Exercise instructions » Work through the lines of the material below, note those with the word "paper", and give their number, nothing else.

Recorded information »
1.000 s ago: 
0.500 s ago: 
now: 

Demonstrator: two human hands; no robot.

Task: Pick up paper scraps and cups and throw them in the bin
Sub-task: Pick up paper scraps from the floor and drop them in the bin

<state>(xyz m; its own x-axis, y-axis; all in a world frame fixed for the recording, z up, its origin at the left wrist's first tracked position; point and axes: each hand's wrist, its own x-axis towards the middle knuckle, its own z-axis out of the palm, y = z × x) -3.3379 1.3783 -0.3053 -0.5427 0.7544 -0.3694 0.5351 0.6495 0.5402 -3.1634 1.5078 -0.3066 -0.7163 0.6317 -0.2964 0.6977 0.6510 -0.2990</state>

Exercise answer » 2